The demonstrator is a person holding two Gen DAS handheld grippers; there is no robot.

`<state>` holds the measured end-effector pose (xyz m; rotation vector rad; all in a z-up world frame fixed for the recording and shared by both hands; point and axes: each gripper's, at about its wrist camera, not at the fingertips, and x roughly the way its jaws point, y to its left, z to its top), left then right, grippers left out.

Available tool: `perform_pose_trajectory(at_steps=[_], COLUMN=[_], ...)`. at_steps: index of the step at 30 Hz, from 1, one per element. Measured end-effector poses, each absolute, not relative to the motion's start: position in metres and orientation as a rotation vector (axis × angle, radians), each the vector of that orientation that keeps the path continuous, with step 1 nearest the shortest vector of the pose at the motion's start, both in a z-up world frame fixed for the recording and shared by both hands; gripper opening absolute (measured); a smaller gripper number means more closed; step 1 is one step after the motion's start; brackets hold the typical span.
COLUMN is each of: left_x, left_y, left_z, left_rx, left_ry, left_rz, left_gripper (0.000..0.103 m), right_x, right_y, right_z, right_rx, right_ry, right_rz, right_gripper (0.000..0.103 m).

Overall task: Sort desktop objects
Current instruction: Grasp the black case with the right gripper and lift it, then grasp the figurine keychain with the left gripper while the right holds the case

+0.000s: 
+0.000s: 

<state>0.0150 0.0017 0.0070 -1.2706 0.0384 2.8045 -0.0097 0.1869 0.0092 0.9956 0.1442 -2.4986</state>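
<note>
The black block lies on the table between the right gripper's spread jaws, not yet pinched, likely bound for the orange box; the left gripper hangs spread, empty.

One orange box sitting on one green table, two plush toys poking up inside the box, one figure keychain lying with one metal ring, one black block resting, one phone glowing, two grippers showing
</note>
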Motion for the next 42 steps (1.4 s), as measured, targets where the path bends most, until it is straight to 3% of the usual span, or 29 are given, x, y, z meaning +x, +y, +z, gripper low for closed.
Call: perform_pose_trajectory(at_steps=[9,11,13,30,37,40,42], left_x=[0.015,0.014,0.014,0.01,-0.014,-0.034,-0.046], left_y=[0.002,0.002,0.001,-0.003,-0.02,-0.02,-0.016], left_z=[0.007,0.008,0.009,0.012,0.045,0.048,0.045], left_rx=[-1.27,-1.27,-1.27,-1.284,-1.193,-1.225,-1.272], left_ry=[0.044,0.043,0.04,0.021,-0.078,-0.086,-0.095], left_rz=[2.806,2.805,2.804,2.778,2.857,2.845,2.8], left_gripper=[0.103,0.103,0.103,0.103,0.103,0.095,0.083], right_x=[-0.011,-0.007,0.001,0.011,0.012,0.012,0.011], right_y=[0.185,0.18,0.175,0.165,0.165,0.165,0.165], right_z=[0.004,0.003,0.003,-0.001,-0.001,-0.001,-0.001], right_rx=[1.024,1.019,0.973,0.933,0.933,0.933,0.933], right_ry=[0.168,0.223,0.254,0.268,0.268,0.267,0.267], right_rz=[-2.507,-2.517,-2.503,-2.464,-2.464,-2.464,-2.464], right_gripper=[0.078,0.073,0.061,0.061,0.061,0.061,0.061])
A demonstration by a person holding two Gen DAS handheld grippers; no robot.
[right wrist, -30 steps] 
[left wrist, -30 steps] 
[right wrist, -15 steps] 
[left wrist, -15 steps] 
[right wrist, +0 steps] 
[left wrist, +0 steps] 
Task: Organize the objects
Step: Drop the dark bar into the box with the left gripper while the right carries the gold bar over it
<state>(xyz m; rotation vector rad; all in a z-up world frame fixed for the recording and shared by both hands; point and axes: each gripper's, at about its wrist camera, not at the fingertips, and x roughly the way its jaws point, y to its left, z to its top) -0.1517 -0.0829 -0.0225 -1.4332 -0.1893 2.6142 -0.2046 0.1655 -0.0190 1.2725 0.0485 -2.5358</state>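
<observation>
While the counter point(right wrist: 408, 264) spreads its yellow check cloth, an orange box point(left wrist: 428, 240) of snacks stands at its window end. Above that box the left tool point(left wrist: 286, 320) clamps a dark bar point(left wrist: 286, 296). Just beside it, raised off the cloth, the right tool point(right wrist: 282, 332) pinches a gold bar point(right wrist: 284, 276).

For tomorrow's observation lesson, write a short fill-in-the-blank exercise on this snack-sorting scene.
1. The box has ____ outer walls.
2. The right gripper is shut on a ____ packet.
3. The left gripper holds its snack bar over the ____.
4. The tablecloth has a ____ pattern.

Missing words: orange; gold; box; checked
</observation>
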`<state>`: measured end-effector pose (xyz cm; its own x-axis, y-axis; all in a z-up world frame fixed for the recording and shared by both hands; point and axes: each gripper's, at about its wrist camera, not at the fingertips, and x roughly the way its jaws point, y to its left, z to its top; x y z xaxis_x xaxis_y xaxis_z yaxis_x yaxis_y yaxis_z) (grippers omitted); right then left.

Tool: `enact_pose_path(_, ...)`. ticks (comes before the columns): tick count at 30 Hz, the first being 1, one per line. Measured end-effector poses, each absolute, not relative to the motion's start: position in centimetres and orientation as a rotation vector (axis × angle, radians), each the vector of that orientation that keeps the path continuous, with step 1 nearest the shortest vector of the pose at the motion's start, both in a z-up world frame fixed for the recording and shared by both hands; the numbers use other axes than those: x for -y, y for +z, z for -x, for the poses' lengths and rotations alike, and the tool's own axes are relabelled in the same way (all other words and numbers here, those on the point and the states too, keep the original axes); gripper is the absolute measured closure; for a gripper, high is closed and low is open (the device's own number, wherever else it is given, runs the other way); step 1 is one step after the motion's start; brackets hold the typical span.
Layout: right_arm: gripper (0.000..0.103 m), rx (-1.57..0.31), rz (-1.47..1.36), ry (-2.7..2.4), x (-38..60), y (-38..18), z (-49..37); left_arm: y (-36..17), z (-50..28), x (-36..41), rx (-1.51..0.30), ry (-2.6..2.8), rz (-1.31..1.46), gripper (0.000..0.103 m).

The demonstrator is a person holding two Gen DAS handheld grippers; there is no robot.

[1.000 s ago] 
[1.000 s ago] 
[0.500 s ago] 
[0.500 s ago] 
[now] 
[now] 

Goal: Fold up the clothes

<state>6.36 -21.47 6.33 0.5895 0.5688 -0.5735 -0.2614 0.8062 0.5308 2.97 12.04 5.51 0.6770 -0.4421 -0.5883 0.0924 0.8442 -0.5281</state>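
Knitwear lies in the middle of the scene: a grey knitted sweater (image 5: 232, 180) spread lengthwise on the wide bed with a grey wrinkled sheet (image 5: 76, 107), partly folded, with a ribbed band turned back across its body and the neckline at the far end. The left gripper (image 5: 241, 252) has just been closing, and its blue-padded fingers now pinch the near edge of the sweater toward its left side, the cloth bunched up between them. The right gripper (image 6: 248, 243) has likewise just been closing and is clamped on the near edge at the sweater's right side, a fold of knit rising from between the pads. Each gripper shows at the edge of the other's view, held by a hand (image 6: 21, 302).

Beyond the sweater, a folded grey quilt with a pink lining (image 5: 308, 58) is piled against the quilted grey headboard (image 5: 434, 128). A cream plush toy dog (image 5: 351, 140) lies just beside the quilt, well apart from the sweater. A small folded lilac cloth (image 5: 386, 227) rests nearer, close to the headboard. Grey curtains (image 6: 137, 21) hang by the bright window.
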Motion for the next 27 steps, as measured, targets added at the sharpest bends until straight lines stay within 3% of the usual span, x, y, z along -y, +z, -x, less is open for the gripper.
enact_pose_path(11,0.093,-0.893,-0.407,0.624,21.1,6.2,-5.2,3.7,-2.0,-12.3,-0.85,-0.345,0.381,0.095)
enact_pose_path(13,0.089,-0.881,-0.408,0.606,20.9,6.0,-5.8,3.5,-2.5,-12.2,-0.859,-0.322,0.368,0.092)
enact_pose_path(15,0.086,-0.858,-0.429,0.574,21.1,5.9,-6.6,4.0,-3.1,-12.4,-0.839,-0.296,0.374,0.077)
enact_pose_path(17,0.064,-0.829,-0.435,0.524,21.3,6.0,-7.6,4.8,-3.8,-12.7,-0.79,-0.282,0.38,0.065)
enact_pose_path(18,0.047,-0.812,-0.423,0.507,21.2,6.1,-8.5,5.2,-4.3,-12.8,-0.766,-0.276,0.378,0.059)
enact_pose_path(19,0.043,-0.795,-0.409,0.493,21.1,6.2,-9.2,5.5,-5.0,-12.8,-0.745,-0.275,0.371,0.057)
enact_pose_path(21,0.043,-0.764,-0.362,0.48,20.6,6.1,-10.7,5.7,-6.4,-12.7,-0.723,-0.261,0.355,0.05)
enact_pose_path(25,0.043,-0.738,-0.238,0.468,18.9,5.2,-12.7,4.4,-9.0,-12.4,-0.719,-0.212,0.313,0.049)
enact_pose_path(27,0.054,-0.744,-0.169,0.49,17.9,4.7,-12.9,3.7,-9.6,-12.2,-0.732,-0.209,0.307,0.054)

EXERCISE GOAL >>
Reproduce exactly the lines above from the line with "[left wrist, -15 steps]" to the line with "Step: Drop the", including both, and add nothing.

SOLVED PROBLEM >>
[left wrist, -15 steps] 
[right wrist, +0 steps] 
[left wrist, +0 steps] 
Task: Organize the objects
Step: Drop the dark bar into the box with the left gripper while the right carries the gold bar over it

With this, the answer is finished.